CMOにふさわしいのは社内人材?社外のスペシャリスト?

ガートナー ジャパンは2017年1月17日、マーケティング業務の変化に関する調査結果を発表した。この調査は、デジタルテクノロジーを活用したマーケティングの取り組みが業務に及ぼしている影響を把握することを目的とし、2016年11月18日~12月5日にわたってWebで実施したもの。回答者はガートナー主催の各サミットの参加者や「Gartner News」の購読者から募り、有効回答数は378件。回答企業の従業員数規模別内訳は2000人以上が209社、1000~1999人が43社、100~999人が109社、その他17社となっている。

 調査では、デジタルマーケティングの重要性が増す中、それが企業にどのような影響を及ぼし、実施に当たってどのようなスキルが必要とされているのか、またデジタルビジネスへの影響はどのようなものかについて聞いている。今回の調査では、対象者の過半数が何らかの形でマーケティング業務に関係すると回答。マーケティング業務において重要かつ必要とされるスキルについて尋ねたところ、「企画・立案能力」が72.1%で最も多く、これに「データ分析能力」(62.4%)、「マーケティング全般の経験/知識」(54.7%)が続いた。

 「マーケティング全般の経験/知識」と「デジタルマーケティング専門の経験/知識」を比較すると、後者はそれほど重要とは認識されておらず、むしろ、マーケティング全般のスキルが重要視されている。回答者のマーケティングへの関与度合いが高いほど、この傾向がより顕著になっているという。また、デジタルマーケティングに関連して必要になると考えられる「テクノロジーに関する知識」についての重要性も、相対的に低い。
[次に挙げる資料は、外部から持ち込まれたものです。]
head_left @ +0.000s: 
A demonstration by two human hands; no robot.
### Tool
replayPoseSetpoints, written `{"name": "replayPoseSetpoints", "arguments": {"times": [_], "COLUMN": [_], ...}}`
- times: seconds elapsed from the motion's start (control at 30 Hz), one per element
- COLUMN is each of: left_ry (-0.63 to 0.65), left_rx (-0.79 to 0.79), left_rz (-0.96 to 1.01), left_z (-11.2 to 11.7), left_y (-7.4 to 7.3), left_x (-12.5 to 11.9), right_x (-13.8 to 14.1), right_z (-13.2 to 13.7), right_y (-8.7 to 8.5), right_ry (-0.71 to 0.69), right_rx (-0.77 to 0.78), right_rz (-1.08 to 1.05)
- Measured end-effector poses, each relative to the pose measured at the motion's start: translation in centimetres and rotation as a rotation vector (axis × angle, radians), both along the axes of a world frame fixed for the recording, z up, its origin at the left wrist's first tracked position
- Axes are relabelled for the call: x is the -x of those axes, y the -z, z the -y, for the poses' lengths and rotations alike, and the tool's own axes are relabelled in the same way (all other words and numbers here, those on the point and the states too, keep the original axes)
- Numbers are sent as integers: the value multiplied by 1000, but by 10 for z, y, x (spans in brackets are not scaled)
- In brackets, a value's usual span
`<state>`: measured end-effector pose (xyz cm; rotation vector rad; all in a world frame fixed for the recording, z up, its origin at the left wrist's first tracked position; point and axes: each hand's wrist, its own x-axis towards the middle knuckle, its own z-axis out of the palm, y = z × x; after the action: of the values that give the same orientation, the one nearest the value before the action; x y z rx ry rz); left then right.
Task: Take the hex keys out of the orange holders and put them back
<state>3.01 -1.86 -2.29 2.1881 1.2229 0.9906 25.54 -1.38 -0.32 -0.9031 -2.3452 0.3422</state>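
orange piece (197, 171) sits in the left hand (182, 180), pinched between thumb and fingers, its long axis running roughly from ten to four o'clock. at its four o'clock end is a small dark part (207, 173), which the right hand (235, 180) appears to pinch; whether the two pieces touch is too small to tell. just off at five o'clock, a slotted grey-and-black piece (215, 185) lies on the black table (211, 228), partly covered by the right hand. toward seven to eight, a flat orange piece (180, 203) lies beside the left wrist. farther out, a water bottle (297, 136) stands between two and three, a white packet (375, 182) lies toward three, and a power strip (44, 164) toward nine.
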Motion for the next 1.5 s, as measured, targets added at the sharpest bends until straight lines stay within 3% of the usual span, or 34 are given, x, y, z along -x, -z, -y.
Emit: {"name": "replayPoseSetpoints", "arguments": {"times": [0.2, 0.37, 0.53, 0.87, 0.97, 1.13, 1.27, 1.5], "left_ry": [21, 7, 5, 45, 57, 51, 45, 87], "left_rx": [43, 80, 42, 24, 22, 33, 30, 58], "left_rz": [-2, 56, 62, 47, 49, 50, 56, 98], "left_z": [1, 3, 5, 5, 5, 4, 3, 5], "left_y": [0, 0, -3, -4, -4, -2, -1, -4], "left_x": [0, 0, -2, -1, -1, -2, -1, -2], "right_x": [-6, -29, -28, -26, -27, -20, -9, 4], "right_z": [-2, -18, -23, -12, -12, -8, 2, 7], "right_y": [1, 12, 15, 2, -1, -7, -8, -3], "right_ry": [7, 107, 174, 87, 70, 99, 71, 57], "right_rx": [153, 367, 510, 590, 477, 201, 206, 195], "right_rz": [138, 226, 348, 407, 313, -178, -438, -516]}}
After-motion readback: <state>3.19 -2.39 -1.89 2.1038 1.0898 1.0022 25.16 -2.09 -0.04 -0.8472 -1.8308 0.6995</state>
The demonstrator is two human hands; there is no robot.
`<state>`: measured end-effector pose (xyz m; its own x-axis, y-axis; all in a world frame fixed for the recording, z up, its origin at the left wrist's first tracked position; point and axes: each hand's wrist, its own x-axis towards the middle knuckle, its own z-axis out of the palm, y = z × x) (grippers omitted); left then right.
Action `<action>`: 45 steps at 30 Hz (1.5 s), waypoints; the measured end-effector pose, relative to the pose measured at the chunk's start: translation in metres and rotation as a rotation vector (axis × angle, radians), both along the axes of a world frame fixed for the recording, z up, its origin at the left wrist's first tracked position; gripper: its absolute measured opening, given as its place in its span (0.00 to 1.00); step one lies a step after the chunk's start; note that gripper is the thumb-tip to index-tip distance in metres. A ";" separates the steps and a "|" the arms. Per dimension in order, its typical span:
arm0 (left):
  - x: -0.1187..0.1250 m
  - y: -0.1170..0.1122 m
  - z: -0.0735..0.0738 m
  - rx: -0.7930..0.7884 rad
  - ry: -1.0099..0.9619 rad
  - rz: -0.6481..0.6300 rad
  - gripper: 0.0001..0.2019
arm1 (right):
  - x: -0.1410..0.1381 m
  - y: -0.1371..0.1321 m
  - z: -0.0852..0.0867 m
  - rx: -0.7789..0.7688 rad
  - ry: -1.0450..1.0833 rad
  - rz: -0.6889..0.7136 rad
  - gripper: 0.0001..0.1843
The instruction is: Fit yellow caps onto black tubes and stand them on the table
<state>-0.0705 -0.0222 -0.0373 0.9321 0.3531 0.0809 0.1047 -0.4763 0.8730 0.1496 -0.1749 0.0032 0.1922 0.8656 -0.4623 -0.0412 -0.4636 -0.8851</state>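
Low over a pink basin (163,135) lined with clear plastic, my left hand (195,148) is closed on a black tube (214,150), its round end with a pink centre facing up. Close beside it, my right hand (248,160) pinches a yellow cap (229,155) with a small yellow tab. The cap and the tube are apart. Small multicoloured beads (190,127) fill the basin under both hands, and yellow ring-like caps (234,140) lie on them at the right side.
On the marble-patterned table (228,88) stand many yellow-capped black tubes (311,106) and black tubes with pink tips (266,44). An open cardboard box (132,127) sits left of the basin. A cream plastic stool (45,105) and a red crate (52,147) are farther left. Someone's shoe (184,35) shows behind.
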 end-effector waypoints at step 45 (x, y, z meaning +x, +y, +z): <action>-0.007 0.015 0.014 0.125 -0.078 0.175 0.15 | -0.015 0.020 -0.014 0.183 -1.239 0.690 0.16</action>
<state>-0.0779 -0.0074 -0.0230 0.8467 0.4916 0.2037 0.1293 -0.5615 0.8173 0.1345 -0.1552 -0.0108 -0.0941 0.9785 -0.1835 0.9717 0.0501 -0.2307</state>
 最高マーケティング責任者(CMO)にふさわしいキャリアについても聞いている。既にマーケティング部門が存在している企業で組織の部門長の経歴を尋ねると「社内の他部門またはグループ企業からの異動」によって就任するケースが46.5%と最も多い。一方、どのような経歴がふさわしいと思うかという全対象者向けの問いに対しては、同様に社内の他部門またはグループ企業からの異動が34.8%でトップだったものの「広告代理店やコンサルティング企業などマーケティングスペシャリストの中途入社」を望む声も34.0%で拮抗(きっこう)した。